Deoxyribonucleic acid (DNA) holds the genetic instructions for the development and function of all known living organisms. DNA replication involves making an exact copy of this genetic material so that when a cell divides, each new daughter cell receives a full set of instructions. This duplication takes place during the Synthesis phase, commonly abbreviated as the S phase, of the cell cycle.
The Cell Cycle: A Blueprint for Growth
The life of a cell is governed by the cell cycle, a sequence of events that results in the division of a single parent cell into two new daughter cells. This cycle is broadly divided into two main stages: Interphase, the period of cell growth and DNA preparation, and the Mitotic (M) phase, the actual process of cell and nuclear division.
Interphase is segmented into three distinct phases. The G1 phase involves cell growth, the production of new organelles, and the synthesis of proteins needed for subsequent stages. After G1, the cell enters the S phase, where the genetic material is duplicated. The final stage is G2, a second gap phase where the cell continues to grow and synthesizes proteins needed for the upcoming M phase.

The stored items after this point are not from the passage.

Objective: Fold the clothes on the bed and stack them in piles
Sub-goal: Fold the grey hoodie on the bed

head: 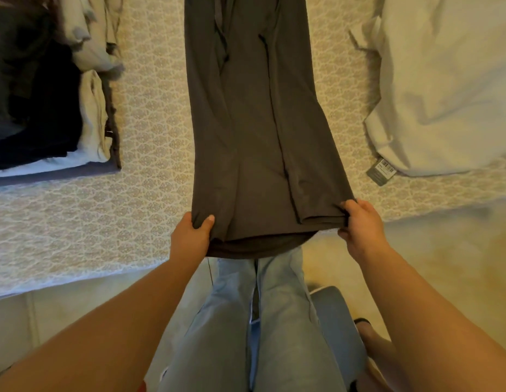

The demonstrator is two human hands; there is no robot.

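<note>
Two hands pinch one brown garment (254, 123) at its near hem, mid-frame: left hand (193, 232) with fingers (208, 222) curled round one corner, right hand (359, 219) clamping the other. It lies stretched up the bed (76, 222). The hem overhangs the bed's edge, so a loosened pinch would likely let it slide off. One pile of folded clothes (48, 108) sits upper left; one pale pillow (444, 80) upper right.
</note>
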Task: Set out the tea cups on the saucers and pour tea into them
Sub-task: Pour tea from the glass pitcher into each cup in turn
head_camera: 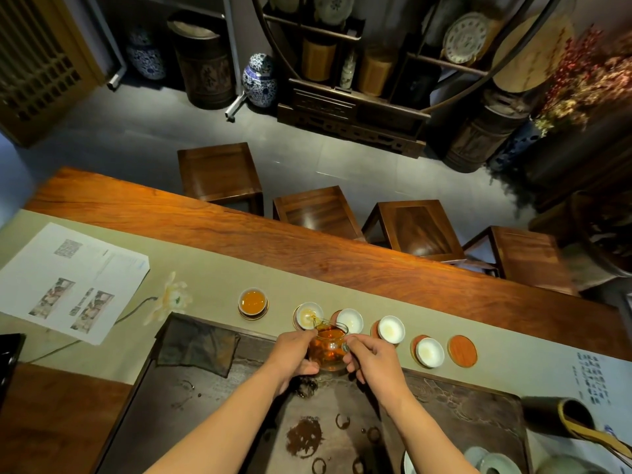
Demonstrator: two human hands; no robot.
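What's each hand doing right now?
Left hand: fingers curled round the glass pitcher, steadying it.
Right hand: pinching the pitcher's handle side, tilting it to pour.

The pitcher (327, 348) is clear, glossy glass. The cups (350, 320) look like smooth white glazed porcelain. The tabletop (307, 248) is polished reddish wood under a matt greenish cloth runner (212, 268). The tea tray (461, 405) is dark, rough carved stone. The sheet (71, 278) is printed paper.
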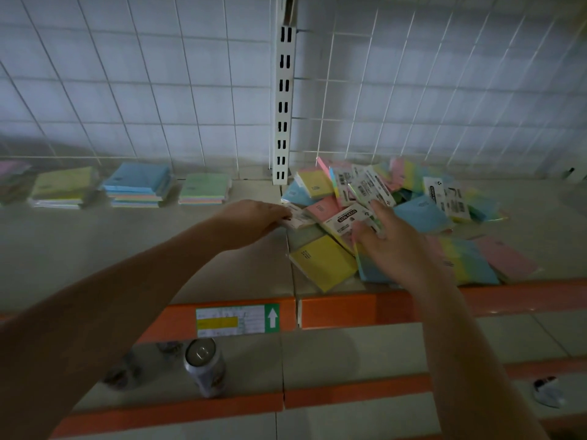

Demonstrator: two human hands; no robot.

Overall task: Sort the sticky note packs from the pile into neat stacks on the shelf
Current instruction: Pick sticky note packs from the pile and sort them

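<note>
A loose pile of sticky note packs [413, 211] in yellow, pink, blue and green lies on the right half of the shelf [158, 242]. My left hand [254, 219] reaches the pile's left edge, its fingertips on a white-labelled pack [298, 219]. Over the middle of the pile, my right hand [390, 246] pinches a pack with a white "STICKY NOTE" label [344, 222]. Several neat stacks stand along the back left: a green-topped one [205, 188], a blue-topped one [138, 185], a yellow-green one [63, 187] and a purple one [14, 179].
A white slotted upright [283, 100] and wire grid back the shelf. The orange front rail carries a price label [236, 319]. On the lower shelf stand a drinks can [205, 366] and a small dark and white object [548, 390].
</note>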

The S Phase: When DNA Replication Occurs
The S phase derives its name from “synthesis,” indicating that this is when the cell synthesizes a complete copy of its DNA. Before this phase begins, each chromosome consists of a single strand of DNA. The result of the S phase is that the amount of DNA within the cell doubles, preparing the cell to distribute a full genome to each daughter cell.
During the Synthesis phase, chromosomes are duplicated, but the two copies remain physically attached. Each replicated chromosome consists of two identical structures called sister chromatids, linked together at a central region known as the centromere. This duplication ensures that when the cell separates the chromosomes during the M phase, each resulting cell receives a genetically identical set.

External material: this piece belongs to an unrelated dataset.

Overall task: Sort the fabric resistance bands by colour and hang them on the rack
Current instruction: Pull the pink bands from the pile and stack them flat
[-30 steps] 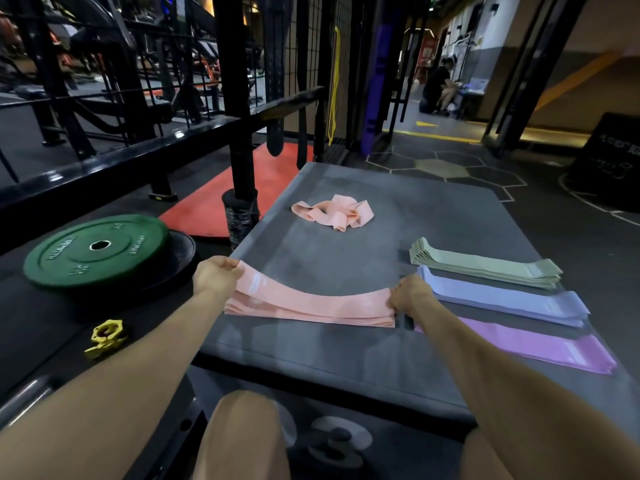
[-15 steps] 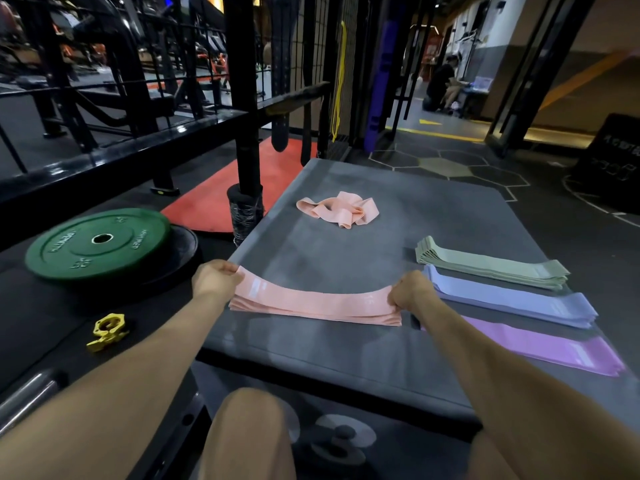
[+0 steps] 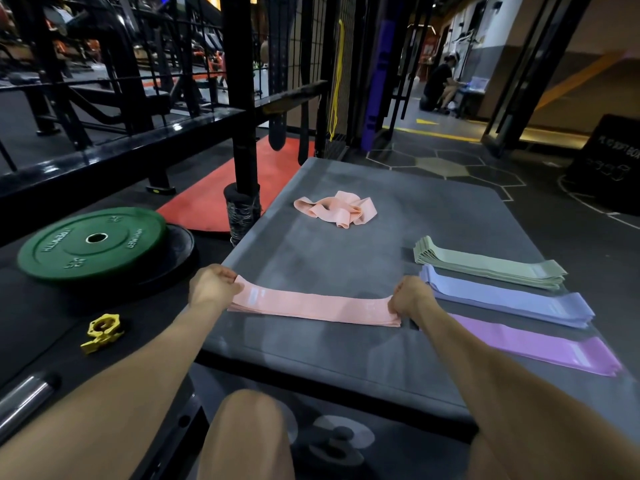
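Observation:
A flat stack of pink bands lies across the near part of the grey padded box. My left hand grips its left end and my right hand grips its right end, pulling the top band straight. Farther back lies a loose tangle of pink bands. To the right are three neat stacks: green bands, blue bands and purple bands.
A black steel rack with a horizontal bar stands behind the box on the left. A green weight plate and a yellow collar clamp lie on the floor at left. A person sits far back.
The top pink band sagged in a curve before; now it lies flat and taut on the stack between my hands. The view has shifted slightly.

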The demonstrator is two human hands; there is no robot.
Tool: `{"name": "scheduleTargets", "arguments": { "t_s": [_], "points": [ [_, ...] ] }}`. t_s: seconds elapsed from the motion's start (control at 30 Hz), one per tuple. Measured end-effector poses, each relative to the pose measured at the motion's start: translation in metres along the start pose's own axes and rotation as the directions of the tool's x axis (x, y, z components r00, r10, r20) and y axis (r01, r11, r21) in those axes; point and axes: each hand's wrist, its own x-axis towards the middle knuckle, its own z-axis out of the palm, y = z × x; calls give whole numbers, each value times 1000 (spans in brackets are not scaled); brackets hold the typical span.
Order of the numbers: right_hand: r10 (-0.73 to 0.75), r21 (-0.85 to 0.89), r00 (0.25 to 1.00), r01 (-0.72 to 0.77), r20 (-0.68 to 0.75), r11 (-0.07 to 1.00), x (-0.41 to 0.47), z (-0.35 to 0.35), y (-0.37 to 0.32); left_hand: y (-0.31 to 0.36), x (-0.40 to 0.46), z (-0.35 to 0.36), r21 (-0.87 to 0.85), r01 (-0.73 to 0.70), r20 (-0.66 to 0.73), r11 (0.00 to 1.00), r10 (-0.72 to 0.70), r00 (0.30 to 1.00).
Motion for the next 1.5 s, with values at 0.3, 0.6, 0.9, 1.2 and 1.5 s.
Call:
{"name": "scheduleTargets", "arguments": {
  "t_s": [0.3,0.6,0.9,1.2,1.5],
  "points": [
    [-152,-245,985,129,-77,961,0,11,-8,-6,-2,1,-17,-28,21,999,29,999],
    [-585,-163,781,620,220,767,-37,64,-88,-11,-3,-14,-44,-157,94,987,161,982],
    [-674,-145,687,722,273,677,-37,107,-127,-34,0,-30,-175,-228,172,958,258,951],
    [-699,-131,675,735,234,666,-32,108,-118,-47,-1,-13,-247,-250,147,936,291,945],
    [-702,-135,676,735,225,665,-30,112,-119,-46,-2,-12,-270,-209,150,940,255,955]
  ]
}}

The Mechanics of DNA Duplication
The method by which DNA is copied is known as semi-conservative replication. This means that each new double-stranded DNA molecule produced consists of one original, “parental” strand and one newly synthesized, “daughter” strand. The original strand serves as a template to guide the assembly of the new, complementary strand.
Replication begins when the enzyme helicase unwinds and separates the two strands of the DNA double helix, breaking the hydrogen bonds between the base pairs and creating the replication fork. Following this unwinding, DNA polymerase moves along the exposed template strands. This enzyme is responsible for synthesizing the new DNA by selecting and adding complementary nucleotides to the growing chain.
The antiparallel nature of the DNA strands and the polymerase’s ability to only synthesize in one direction necessitate different strategies for copying the two template strands. The leading strand is synthesized continuously in the direction of the replication fork movement. The lagging strand must be synthesized in short, disconnected segments that are later joined together by the enzyme DNA ligase.
Quality Control: Cell Cycle Checkpoints
The cell cycle is regulated by control mechanisms called checkpoints, which monitor the cell’s internal and external conditions. These checkpoints halt the progression of the cycle until all necessary conditions are met, protecting the integrity of the genome.
The G1/S checkpoint, sometimes called the restriction point, occurs just before the S phase begins. It checks for sufficient cell size, adequate nutrient reserves, and assesses the DNA for any existing damage before committing to replication.
A second checkpoint, the G2/M checkpoint, is positioned at the end of the G2 phase, right before the cell enters mitosis. Its function is to ensure that DNA replication in the S phase has been completed accurately. If any errors or unreplicated segments are detected, the cell cycle is paused, allowing time for damage repair. Failure of these checkpoints to stop a compromised cell can lead to the transmission of mutations, contributing to the uncontrolled division seen in cancer.